Dans les dix séquences de « Precipice » qui nous conduisent d’un prélude en liberté, à la recherche de ce qu’on appelle l’amour, jusqu’au thème final (qui donne son titre à album) en passant par quelques rêves, un déluge et les souvenirs multiples d’ « Oleo » avec Sonny, Miles et bien d’autres, il y a ici tous les risques du piano et du pianiste (peut-on séparer l’un de l’autre ?). Donc, bien des beautés. Ou plutôt, la beauté qui se donne à nous, comme elle peut, comme elle veut. Et puis nous, qui la sentons, la vivons, la respirons ; elle nous caresse et nous l’aimons.
La solitude est un risque. Elle est ce risque qui n’est qu’un « instant ». Là où le passé, le futur et même le présent, s’il se situe quelque part entre le premier et le second, sont tous trois abolis.
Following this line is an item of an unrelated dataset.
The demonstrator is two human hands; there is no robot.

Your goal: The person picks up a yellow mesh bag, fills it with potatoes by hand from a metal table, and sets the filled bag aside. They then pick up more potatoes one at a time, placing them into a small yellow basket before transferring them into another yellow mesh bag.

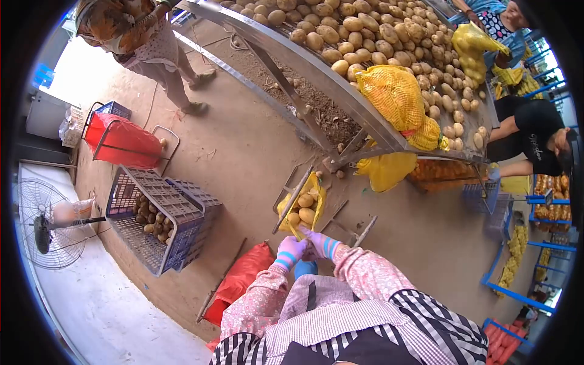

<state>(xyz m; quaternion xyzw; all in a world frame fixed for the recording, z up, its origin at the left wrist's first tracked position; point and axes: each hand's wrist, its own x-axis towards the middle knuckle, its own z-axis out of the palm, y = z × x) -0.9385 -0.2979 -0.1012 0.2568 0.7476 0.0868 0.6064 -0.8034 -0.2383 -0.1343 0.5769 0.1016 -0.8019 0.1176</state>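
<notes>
My left hand (291, 249), in a purple glove with a blue-striped cuff, is closed on the gathered near edge of a yellow mesh bag (319, 192). Close beside it, my right hand (319, 242), gloved the same way, pinches that same edge. The bag hangs in a low metal frame (302, 198), its mouth spread, with several potatoes (306, 208) inside. Part of each hand's fingers is hidden behind the gloves' backs.
A metal sorting table (261, 39) heaped with potatoes stands ahead, with a filled yellow mesh bag (395, 97) at its edge. Left are plastic crates (182, 188), red sacks (240, 280) and a fan (42, 234). Co-workers stand upper left (146, 42) and right (529, 131).
</notes>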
Zeitlin, pianiste, psychiatre, dit qu’il cherche à libérer chez chacun d’entre nous l’étincelle créative qui est en notre fond, celle qui nous fait vivre, et qu’il est dans l’instant. La singularité de l’instant : c’est là que se trouve la musique de « Precipice ». Cet « instant » selon sa propre expression, c’est aussi son risque ; ainsi sa solitude irrémédiable est son destin à lui, celui qu’il accepte. Le précipice est partout : on ne peut rien entreprendre sans risque, nous sommes seuls, face à notre destin. Mais les éclats de sérénité et les lumières multiples, sans cesse renouvelées, que nous laisse entrevoir le piano de Denny Zeitlin ont ceci de précieux qu’ensemble, ils nous dévoilent notre commune solitude.